Crypto got a mention at the Republican presidential debate Wednesday night held in Tuscaloosa, Alabama, when Vivek Ramaswamy was asked about his crypto policy.
The question directed towards Ramaswamy referenced the recent guilty plea of former Binance CEO Changpeng "CZ" Zhao, who was recently charged with breaking sanctions and money-transmitting laws.
"Fraudsters, criminals, and terrorists have been defrauding people for a long time," Ramaswamy began. "Our regulations need to catch up with the current moment."
"The fact that SBF was able to do what he did FTX shows that whatever they have is the current framework isn't working," he continued.
Ramaswamy is one of the few politicians to specifically make crypto part of his campaign.

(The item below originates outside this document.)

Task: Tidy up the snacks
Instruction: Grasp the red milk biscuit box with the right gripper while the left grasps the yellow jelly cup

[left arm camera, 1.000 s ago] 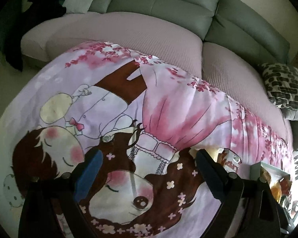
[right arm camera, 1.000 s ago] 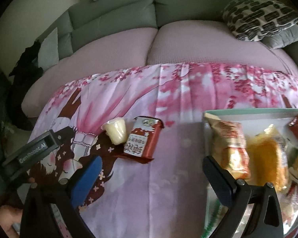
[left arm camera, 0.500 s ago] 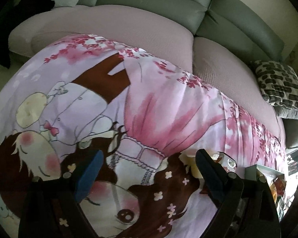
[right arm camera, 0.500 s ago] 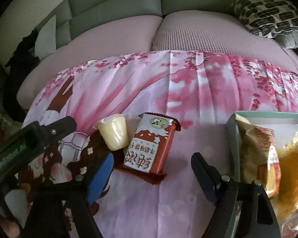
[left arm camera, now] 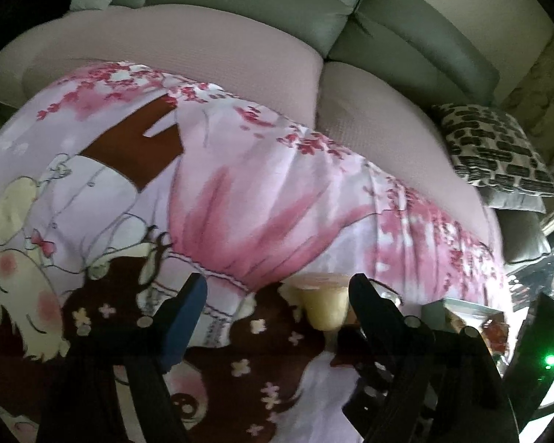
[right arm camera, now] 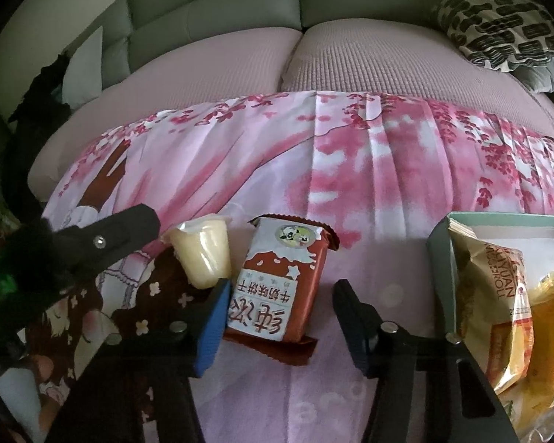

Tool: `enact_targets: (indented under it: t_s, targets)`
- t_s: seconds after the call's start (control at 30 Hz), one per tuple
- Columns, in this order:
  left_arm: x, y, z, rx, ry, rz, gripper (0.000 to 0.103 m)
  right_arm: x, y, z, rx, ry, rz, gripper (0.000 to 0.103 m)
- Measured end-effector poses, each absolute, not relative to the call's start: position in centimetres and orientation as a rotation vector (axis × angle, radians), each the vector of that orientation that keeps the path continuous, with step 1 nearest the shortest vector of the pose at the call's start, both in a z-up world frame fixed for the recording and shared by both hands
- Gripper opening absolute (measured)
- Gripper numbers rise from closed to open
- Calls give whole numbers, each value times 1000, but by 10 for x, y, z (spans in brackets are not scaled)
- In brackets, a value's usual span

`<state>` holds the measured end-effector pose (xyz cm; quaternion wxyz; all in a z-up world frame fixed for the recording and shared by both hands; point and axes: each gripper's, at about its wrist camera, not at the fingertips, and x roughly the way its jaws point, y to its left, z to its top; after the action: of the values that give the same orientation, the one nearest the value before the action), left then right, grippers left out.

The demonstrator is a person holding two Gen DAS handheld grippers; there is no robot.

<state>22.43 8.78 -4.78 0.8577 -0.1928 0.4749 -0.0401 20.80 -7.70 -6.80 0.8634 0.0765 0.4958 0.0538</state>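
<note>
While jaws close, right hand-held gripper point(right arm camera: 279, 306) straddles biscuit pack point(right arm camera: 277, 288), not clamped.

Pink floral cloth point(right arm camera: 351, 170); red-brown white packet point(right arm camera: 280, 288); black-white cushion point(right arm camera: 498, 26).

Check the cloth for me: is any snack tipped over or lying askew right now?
Yes. The jelly cup lies on its side on the printed cloth, foil end away from the camera, beside the upside-down red biscuit packet. Nothing looks spilled.
</note>
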Motion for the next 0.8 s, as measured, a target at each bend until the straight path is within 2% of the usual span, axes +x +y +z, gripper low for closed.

Ramaswamy announced a plan to drastically reduce the SEC workforce and relax regulations on the crypto industry, advocating for most cryptocurrencies to be treated as commodities outside the U.S. Securities and Exchange Commission's (SEC) jurisdiction, CoinDesk recently reported.
"It's nothing short of embarrassing that Gary Gensler, the SEC [chair], couldn't even confirm in front of Congress whether Ethereum is a regulated security," Ramaswamy said. "This is another example of the administrative state going too far."

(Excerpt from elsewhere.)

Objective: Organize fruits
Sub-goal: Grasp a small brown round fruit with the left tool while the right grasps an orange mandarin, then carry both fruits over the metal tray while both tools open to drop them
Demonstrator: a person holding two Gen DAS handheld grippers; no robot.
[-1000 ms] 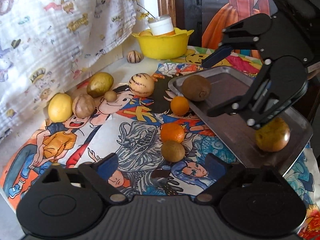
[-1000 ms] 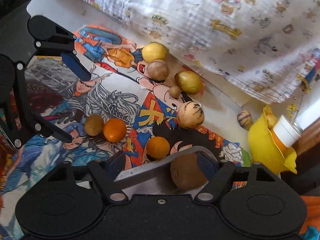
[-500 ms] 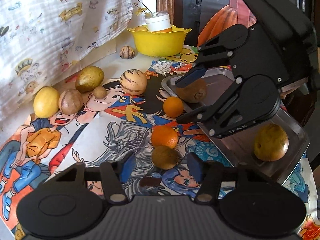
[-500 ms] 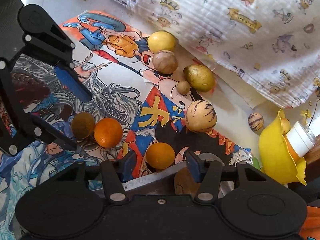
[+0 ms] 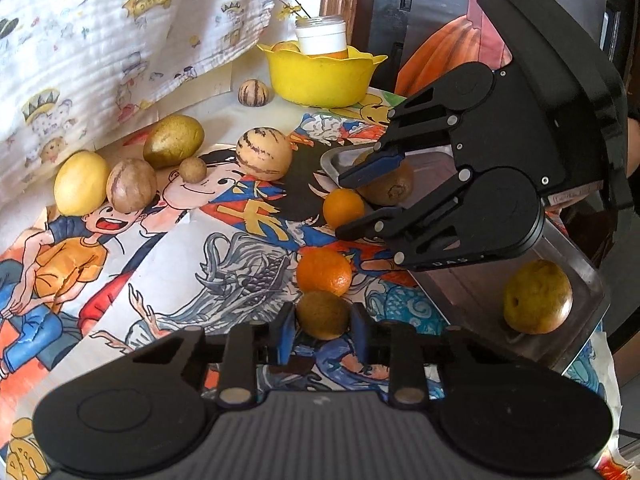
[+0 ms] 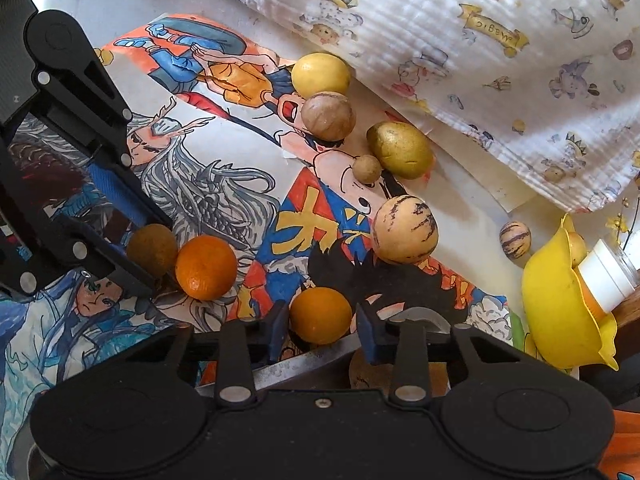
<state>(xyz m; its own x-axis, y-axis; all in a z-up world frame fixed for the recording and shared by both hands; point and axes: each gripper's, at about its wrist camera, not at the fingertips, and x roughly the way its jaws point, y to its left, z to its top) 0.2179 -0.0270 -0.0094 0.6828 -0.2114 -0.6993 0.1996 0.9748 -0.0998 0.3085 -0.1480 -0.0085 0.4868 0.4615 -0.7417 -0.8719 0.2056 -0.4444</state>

Robert F. Kennedy Jr. – who originally ran for president as a Democrat and is now a declared Independent – proposed exempting bitcoin from capital gains tax, backing the dollar with assets like gold and bitcoin, and supporting the right to self-custody bitcoin and run blockchain nodes, aiming to strengthen the dollar and encourage financial innovation and privacy.

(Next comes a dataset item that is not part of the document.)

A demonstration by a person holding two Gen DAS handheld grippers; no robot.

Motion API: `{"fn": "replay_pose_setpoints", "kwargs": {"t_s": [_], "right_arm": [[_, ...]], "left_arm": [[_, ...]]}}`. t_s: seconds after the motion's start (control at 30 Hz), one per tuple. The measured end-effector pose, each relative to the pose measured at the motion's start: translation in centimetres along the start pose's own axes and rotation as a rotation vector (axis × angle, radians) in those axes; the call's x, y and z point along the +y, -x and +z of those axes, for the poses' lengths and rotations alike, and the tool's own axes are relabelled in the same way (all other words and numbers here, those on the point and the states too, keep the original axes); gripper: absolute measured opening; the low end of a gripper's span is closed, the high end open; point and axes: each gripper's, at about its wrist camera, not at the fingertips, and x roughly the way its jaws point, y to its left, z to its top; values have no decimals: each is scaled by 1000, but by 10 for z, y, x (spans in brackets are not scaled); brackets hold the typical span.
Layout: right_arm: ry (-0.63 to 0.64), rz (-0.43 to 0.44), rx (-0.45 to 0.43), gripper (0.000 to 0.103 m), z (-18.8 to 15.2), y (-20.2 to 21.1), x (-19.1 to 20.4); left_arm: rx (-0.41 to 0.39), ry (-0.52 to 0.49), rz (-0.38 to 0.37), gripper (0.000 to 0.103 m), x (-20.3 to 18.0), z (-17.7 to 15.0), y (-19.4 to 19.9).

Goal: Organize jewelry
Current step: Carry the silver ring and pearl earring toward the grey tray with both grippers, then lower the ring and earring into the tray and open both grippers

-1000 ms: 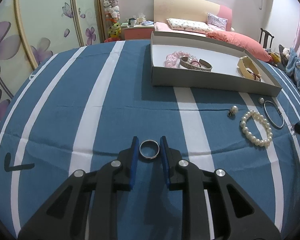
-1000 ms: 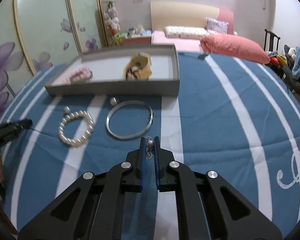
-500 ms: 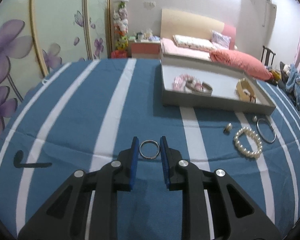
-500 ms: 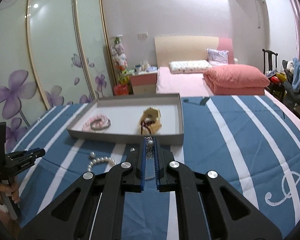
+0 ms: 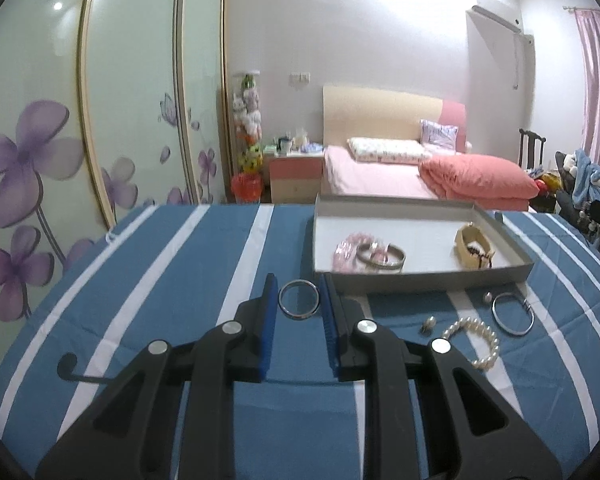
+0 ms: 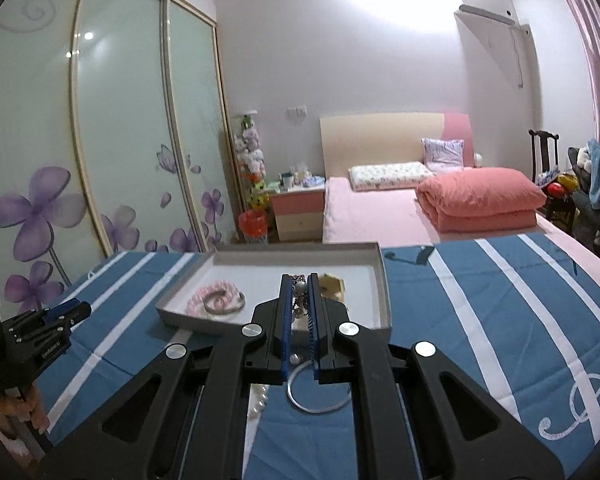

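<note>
My left gripper (image 5: pixel 299 280) is shut on a silver ring (image 5: pixel 299 299) and holds it above the striped cloth, short of the grey tray (image 5: pixel 420 278). My right gripper (image 6: pixel 300 280) is shut on a pearl earring (image 6: pixel 299 289), held above the tray's (image 6: pixel 384 280) near wall. The tray holds a pink bead bracelet (image 5: pixel 346 250), a silver bangle (image 5: pixel 380 256) and a beige bracelet stand (image 5: pixel 473 246). On the cloth lie a pearl bracelet (image 5: pixel 480 338), a thin silver bangle (image 5: pixel 513 313) and two small earrings (image 5: pixel 428 324).
The blue and white striped cloth (image 5: pixel 160 264) covers the table. A pink bed (image 5: pixel 380 176), a nightstand (image 5: pixel 296 172) and a flowered wardrobe (image 5: pixel 60 140) stand behind. My left gripper (image 6: pixel 48 322) shows at the left edge of the right wrist view.
Both grippers have risen and tilted up while keeping their hold. The right gripper has moved from over the loose bangle towards the tray.
</note>
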Motion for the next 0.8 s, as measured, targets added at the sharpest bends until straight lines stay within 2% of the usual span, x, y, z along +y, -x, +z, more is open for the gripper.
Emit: {"fn": "replay_pose_setpoints", "kwargs": {"t_s": [0.27, 0.43, 0.8], "right_arm": [[-8, -13, -87, 8, 5, -8, 8], [19, -27, -125, 8, 3, -11, 17], [60, -34, -133, 8, 11, -25, 28]], "left_arm": [[-93, -30, 18, 22, -21, 9, 6], [-121, -37, 12, 22, -32, 12, 5], [-156, -48, -28, 22, -49, 32, -7]]}}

Central Bank Digital Currencies (CBDCs) also got a mention during the debate, with Florida Governor Ron DeSantis saying that they'll be "dead on arrival" if he's elected president. CBDCs were apparently one of the hottest issues in Florida's politics over the summer, with more phone calls reportedly coming into his office on the topic than the usual wedge issues.
DeSantis signed a bill purporting to ban CBDCs into law, though experts cast doubt that the law would actually do anything.
UPDATE (Dec. 7, 2023, 03:03 UTC): Adds details about CDBC mention.